Une espèce protégée, utile et non dangereuse
Le Département des forêts et le ministère de l’Agriculture dénoncent un acte illégal visant le Boa orophias, une espèce endémique, protégée par la loi sur la faune sauvage. Les autorités rappellent que ces serpents ne sont pas venimeux, ne représentent aucune menace pour l’être humain et jouent même un rôle bénéfique en se nourrissant principalement de rats, des rongeurs susceptibles de transmettre la leptospirose.
Selon les images, les animaux sont frappés à coups de bâton puis achevés à l’aide d’une pierre. Le Département des forêts parle d’un crime contre la faune et affirme travailler avec la police pour identifier les auteurs. L’objectif affiché est de réclamer la peine maximale, soit une amende pouvant aller jusqu’à 5 000 dollars des Caraïbes orientales par animal tué, et ou une peine d’emprisonnement.

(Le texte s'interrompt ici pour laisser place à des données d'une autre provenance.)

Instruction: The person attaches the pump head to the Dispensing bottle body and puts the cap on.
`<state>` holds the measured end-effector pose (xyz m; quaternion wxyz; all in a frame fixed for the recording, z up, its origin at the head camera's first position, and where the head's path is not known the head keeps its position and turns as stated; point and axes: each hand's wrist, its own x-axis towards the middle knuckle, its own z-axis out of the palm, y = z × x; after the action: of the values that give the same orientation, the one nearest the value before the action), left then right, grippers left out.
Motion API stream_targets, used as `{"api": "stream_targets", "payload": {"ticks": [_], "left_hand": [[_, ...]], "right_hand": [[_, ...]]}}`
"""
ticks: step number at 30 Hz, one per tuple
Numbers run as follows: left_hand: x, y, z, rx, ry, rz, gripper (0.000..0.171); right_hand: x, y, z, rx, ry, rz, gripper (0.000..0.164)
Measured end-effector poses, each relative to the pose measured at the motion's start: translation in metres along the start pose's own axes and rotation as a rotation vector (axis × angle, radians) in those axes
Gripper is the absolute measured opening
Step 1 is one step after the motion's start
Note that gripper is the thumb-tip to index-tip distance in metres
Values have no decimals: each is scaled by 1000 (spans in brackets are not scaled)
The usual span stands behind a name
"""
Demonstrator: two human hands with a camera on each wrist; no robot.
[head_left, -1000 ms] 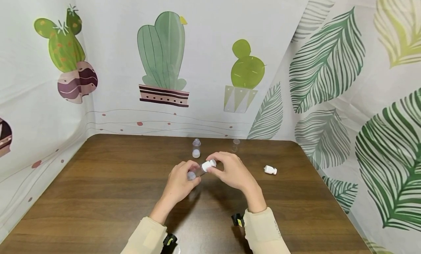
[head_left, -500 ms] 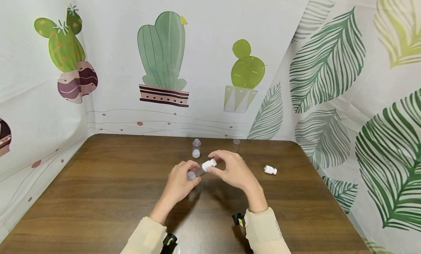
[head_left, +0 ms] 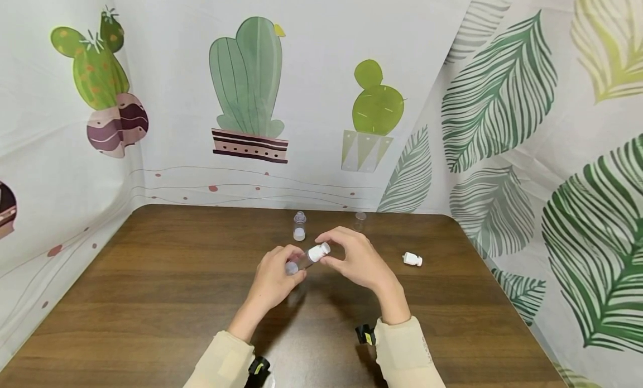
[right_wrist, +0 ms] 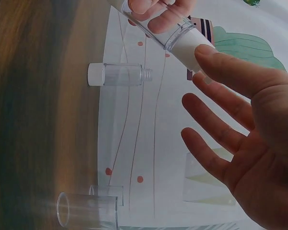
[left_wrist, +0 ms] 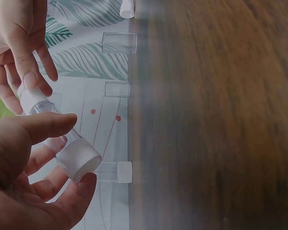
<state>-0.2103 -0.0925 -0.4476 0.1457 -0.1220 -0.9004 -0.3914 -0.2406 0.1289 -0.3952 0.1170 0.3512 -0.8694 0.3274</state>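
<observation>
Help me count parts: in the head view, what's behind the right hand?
A farther clear cylinder shows past the right hand. There the hand covers a nearer clear cylinder, seen in the left wrist view.

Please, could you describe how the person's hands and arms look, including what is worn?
The left hand and right hand are bare, no gloves visible. The left sleeve and right sleeve are cream-coloured, the right one with faint marks. Near each wrist is a black device with a yellow mark.

A brown table (head_left: pixel 150 298) stands before white hangings (head_left: pixel 318 92); printed cacti (head_left: pixel 246 81) and leaves (head_left: pixel 499 97) adorn them.
</observation>
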Motion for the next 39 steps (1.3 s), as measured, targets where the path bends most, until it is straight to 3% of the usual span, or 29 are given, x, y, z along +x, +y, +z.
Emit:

Les autorités soulignent aussi un autre problème : au delà de ces violences gratuites, l’espèce est également chassée et consommée dans certaines communautés, malgré son statut protégé. Chasse, vente ou achat de viande de boa exposent à des poursuites. Le message officiel se veut sans ambiguïté : la biodiversité indigène n’est pas un décor, elle protège l’équilibre écologique et les conditions de vie, et sa destruction doit être sanctionnée avec fermeté.